# DIY supplies from SkyBlue



## Lehan (9/12/15)

Hi Vapers.

I placed a order for a few items, VG, PG, nic, Concentrates ect ect from SkyBlue Vaping. Received my parcel yesterday around 15H45. AS i opened it to realize not half of the items i paid for has been included. Sent Melinda a mail just past 16H00 in order to get this sorted out and the outstanding goodies to be sent.

Still haven't heard from them. Has anyone had these issues before or is this a one time thing? Not here to ruin any companies reputation, i know they have moved premises recently and this might be the cause of this? Also one of the concentrates they did send, leaked halfway out. ( harsh Banana smell all over the show  lol )

Can someone maybe tag anyone from SkyBlue that is active on the forum please.


----------



## Rob Fisher (9/12/15)

SkyBlue are not on the forum but I have no doubt they will sort you out. They are moving premises and I guess they are really chasing their tails. I suggest you send them an email as that is the best form of communication for them while they are in moving mode.

Reactions: Winner 1


----------



## Spikester (9/12/15)

Hey Bud

Sorry to hear about your issues, Skyblue has always sorted out all my issues.

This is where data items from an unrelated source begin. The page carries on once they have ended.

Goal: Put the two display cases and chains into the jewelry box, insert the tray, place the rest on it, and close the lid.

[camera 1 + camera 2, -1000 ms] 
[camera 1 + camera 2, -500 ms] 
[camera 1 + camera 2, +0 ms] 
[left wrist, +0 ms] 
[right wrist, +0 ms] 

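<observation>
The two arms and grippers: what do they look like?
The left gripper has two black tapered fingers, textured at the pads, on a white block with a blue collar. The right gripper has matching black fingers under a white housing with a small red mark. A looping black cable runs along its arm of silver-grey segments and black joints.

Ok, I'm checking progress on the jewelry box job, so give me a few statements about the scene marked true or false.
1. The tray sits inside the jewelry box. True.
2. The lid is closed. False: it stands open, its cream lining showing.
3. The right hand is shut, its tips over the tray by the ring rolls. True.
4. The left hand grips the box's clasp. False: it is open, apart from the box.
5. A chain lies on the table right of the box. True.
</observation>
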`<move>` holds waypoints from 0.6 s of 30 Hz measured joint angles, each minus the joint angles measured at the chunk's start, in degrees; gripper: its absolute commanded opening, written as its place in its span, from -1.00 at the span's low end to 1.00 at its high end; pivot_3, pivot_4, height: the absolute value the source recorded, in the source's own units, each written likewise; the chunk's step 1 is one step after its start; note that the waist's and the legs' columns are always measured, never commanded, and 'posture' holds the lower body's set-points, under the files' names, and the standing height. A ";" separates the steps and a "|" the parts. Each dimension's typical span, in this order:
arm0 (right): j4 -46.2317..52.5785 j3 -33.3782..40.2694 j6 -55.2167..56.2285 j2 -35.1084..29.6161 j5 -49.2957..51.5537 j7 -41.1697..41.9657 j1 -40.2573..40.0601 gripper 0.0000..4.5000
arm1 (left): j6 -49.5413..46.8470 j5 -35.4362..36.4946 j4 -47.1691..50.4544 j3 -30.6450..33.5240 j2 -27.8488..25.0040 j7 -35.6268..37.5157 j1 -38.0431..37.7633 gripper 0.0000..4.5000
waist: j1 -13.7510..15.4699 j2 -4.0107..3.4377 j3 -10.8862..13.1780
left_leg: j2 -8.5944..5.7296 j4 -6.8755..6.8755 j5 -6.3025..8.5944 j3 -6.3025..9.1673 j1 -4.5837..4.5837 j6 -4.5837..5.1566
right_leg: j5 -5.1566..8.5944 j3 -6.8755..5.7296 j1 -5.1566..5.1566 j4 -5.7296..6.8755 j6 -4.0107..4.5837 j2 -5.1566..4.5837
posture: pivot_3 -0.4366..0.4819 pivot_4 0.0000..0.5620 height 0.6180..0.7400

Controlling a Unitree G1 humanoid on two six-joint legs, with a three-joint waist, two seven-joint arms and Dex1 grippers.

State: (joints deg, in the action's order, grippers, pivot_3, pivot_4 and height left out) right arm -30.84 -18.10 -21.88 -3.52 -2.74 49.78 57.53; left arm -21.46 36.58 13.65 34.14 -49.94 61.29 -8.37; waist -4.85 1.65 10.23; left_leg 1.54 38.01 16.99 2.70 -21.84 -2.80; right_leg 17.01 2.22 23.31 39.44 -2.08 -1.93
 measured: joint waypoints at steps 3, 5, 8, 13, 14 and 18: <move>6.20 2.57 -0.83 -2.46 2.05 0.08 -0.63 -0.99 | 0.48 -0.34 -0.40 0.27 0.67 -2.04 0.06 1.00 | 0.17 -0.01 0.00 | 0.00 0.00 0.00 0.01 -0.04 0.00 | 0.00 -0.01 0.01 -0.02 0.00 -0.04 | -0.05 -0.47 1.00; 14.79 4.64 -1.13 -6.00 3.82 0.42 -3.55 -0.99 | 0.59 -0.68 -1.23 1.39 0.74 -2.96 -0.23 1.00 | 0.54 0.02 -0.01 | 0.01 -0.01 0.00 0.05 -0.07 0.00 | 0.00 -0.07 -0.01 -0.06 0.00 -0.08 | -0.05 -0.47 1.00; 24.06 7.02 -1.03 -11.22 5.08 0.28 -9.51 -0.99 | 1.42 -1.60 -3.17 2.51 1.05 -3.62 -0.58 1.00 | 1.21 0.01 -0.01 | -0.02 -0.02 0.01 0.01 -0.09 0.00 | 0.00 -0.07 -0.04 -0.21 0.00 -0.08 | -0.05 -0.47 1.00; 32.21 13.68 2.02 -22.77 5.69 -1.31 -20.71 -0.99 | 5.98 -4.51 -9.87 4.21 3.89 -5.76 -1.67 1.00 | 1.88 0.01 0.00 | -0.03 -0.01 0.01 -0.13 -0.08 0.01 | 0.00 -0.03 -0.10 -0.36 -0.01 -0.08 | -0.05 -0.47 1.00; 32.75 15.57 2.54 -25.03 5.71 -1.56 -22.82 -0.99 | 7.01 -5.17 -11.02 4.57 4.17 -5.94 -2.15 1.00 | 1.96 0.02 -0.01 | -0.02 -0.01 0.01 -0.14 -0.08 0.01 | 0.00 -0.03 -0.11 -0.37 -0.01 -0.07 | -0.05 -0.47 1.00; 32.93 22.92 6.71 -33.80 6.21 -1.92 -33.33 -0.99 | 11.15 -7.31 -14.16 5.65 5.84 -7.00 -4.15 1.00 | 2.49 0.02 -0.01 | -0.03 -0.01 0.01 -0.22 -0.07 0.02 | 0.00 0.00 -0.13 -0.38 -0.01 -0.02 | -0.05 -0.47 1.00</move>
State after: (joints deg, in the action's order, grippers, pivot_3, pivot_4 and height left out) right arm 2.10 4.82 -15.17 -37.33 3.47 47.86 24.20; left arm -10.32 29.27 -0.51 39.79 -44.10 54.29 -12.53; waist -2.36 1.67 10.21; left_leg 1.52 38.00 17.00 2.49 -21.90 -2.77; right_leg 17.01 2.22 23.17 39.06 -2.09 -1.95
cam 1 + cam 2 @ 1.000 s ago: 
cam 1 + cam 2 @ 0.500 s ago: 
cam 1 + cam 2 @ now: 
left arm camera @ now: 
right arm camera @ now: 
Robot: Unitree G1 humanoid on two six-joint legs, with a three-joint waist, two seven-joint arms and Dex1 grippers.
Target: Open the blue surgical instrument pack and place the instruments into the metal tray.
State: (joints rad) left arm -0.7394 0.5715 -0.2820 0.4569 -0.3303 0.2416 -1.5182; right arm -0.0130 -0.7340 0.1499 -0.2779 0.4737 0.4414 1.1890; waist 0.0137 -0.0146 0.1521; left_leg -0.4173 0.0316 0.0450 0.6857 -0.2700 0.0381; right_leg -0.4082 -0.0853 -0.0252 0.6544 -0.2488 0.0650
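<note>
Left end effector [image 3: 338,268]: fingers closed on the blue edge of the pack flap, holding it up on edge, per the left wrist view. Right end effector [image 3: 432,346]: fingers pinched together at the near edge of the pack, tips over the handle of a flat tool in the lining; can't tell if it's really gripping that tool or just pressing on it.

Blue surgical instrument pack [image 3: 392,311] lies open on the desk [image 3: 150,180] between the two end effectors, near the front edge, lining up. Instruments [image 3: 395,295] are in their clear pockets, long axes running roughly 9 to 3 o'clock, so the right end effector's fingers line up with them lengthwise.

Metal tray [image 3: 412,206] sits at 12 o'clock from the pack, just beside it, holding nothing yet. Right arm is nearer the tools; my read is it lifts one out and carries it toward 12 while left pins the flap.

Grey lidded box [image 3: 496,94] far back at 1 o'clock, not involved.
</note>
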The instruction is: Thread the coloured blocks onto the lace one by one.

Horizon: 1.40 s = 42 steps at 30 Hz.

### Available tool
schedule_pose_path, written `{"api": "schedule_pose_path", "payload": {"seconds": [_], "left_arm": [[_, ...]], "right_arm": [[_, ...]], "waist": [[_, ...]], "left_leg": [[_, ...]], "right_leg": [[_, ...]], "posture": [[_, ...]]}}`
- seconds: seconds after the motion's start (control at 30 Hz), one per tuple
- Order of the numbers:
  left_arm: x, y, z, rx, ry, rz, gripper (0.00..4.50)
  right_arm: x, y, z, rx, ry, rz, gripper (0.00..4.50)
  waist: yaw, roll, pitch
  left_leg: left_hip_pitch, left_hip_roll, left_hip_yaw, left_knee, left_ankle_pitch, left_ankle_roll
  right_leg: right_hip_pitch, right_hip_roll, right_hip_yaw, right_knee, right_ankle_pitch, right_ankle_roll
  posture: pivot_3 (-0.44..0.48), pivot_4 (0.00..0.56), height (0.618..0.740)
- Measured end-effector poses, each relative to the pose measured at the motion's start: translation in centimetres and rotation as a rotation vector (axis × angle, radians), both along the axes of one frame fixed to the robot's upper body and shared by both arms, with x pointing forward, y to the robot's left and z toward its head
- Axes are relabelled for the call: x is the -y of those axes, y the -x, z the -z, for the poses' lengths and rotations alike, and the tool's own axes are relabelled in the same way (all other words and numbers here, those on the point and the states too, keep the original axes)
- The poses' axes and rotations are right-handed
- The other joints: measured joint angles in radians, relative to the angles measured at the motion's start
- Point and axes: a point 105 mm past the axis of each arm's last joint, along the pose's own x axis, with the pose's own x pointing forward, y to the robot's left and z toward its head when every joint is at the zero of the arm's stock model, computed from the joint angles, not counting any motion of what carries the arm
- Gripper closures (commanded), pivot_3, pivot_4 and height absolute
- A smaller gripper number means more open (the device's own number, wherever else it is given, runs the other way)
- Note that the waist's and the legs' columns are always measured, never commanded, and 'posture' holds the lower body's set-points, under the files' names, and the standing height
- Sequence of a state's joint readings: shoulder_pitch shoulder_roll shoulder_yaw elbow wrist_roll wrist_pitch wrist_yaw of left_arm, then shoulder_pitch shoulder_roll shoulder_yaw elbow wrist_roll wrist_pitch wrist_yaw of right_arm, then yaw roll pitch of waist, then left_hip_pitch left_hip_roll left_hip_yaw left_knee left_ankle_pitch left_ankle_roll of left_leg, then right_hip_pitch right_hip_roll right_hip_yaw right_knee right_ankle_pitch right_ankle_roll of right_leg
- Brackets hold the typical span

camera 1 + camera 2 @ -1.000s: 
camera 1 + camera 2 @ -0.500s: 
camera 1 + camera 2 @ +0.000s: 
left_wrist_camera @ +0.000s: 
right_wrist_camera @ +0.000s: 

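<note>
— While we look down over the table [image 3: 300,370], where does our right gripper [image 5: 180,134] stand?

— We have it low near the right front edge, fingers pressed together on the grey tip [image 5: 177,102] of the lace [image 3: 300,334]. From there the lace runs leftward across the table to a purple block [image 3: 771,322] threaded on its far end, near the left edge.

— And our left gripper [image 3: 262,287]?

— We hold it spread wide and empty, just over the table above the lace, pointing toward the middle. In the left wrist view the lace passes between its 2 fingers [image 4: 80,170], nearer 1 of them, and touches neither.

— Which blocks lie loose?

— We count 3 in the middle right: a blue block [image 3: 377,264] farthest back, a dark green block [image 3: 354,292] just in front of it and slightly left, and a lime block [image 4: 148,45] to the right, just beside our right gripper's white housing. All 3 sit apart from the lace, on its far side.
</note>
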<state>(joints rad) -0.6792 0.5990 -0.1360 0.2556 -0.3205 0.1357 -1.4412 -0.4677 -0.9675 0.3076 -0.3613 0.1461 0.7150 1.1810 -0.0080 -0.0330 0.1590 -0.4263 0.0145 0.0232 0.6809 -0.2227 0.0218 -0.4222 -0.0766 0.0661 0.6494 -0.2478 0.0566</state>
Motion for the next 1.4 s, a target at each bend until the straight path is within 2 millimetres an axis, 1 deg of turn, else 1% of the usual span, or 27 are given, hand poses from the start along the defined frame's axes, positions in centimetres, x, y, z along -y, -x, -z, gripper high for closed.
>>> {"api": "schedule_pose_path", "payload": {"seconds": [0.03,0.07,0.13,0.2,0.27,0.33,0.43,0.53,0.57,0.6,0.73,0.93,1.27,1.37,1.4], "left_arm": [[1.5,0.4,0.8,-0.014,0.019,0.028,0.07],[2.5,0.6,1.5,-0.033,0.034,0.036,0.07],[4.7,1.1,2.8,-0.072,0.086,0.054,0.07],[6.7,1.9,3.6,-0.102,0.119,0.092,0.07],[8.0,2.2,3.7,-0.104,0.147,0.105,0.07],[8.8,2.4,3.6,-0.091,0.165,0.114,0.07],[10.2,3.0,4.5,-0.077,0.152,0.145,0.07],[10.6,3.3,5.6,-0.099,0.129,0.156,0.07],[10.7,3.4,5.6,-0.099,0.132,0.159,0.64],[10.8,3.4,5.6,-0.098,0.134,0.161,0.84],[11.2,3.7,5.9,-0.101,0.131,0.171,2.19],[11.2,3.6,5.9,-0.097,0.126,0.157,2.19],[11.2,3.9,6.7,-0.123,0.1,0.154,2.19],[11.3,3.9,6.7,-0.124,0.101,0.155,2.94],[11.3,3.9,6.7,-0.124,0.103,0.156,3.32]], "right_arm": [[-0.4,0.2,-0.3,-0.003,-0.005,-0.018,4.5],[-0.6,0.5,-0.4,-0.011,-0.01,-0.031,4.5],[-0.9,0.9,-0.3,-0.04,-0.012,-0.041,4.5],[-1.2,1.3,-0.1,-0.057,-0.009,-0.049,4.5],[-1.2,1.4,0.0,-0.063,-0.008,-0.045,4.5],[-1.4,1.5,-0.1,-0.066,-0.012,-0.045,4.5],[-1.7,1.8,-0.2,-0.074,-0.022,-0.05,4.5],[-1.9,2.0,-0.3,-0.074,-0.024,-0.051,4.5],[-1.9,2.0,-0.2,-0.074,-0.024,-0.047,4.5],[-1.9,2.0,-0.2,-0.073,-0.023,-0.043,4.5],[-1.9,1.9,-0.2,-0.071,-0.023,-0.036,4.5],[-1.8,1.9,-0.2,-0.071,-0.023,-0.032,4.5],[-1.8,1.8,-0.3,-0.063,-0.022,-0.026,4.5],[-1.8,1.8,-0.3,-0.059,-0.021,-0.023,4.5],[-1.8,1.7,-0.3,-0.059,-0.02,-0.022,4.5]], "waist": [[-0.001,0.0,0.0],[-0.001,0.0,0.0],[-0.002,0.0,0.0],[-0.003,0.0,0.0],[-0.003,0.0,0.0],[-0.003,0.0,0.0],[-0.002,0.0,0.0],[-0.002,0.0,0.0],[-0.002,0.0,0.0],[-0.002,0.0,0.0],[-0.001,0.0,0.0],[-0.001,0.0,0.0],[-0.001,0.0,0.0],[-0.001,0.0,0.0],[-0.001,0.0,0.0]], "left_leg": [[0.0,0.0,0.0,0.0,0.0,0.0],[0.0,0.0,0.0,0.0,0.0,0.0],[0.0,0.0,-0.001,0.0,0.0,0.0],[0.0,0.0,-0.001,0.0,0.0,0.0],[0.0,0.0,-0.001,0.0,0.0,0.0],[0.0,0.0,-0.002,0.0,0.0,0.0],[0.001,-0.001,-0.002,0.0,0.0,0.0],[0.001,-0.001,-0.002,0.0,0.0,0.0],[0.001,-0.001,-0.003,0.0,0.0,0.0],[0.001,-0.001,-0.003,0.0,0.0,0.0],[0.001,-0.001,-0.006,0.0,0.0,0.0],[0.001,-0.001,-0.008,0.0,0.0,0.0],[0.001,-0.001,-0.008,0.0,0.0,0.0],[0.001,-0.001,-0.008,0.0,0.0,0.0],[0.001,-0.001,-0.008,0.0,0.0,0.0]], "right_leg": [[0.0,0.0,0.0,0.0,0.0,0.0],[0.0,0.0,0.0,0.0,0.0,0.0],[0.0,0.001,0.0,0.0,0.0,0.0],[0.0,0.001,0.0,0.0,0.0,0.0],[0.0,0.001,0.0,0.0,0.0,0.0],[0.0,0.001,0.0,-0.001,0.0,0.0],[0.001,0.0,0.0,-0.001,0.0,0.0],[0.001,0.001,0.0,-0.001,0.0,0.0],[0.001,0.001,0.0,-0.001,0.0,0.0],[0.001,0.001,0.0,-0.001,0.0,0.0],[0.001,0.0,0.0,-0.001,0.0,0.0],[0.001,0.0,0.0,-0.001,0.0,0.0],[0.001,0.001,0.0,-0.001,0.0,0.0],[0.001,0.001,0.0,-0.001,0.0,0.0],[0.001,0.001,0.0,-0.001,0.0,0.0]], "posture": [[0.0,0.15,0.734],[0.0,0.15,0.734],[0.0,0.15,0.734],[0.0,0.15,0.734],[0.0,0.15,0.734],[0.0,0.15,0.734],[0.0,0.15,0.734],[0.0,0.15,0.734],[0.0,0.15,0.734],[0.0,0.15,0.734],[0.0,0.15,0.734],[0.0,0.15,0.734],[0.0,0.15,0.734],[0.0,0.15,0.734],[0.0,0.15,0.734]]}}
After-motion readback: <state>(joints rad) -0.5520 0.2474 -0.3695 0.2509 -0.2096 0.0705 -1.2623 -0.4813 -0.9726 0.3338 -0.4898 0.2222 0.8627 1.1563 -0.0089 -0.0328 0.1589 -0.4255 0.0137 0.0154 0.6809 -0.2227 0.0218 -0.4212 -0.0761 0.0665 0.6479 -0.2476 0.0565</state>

Check on their website and you find a contact number, give them a call and they will sort you out.


----------



## BuzzGlo (9/12/15)

Placed an order to be picked up at a meet, somehow it didnt make it to the meet, they then sent it to me on the Monday but it was missing a pack of coils, which was sent to me on the Thursday. 

They always honor an order.


----------



## Tom. F (9/12/15)

In my experience they are one of the most reliable and professional vape outfits in SA. Dont stress, you will get your stuff.

Reactions: Agree 3


----------



## rogue zombie (9/12/15)

Skyblue recently moved and waiting on telephone lines. 
I would suggest mail Melinda, and info@skybluevaping, because that's the adress I received the notification mail from.

But like everyone says, they are 100% dependable, you have nothing to worry about.


----------



## Ashley A (9/12/15)

Their phones are offline while they wait for Telkom to come install at the new offices. they have sent a customer communication yesterday so don't expect to get a hold of them on the phone soon.

They are trully reliable and will fix mistakes as they do happen. This is not one of those incidents were you need to worry if you've been dupped. I ordered many times from them and only 1 issue where delivery did not reach me the next morning. This was because my 250ml Melinda's custard leaked and they asked the courier to go back and collect a new one and then informed me of the delay.


----------



## Lehan (9/12/15)

Thanks for all the replies and re assurance. Melinda has contacted me and sorted it out. 

Let's just hope I get all the goodies before I go on holiday Friday...

Sent from my D5803 using Tapatalk


----------



## Stosta (11/12/15)

Placed my order yesterday and just received it now, with more than I bargained for! I will definitely be using these guys again!

Reactions: Winner 1


----------



## Ashley A (11/12/15)

Stosta said:


> Placed my order yesterday and just received it now, with more than I bargained for! I will definitely be using these guys again!


Now @Lehan knows where his missing stuff went too

Reactions: Funny 6


----------



## Lehan (11/12/15)

@Astley A. Did you receive half of my order?? Melinda sorted me out, stopped there today, issued a whole new order for me, plus some extra goodies I wanted and a Christmas gift for under the tree.

Awesome!!!

Sent from my D5803 using Tapatalk

Reactions: Like 2


----------



## Lingogrey (11/12/15)

Lehan said:


> @Astley A. Did you receive half of my order?? Melinda sorted me out, stopped there today, issued a whole new order for me, plus some extra goodies I wanted and a Christmas gift for under the tree.
> 
> Awesome!!!
> 
> Sent from my D5803 using Tapatalk


Sounds very much like Skyblue's style

Reactions: Like 1


----------



## Ashley A (12/12/15)

Shoot, I'm missing out since I ordered early to miss the Xmas rush and make sure I have my stuff before I leave on holiday.

@Lehan I was saying that @Stosta has your stuff since he got extra. Just joking around though. Glad they sorted you out.


----------



## Lehan (12/12/15)

That's sad to hear, you missed out on a secret Christmas gift, bet it's going to make a awesome Christmas day vape. Njom njom

Sent from my D5803 using Tapatalk


----------



## DougP (12/12/15)

Skyblue's new (temporary) number is 071 414 6949 till they get their telkom lines.

They answer calls on this NUMBER during store hours:

Store hours
Mon-Fri 9:00 -18:00
Sat: 9:00 - 13:00



Sent from my SM-G900F using Tapatalk


----------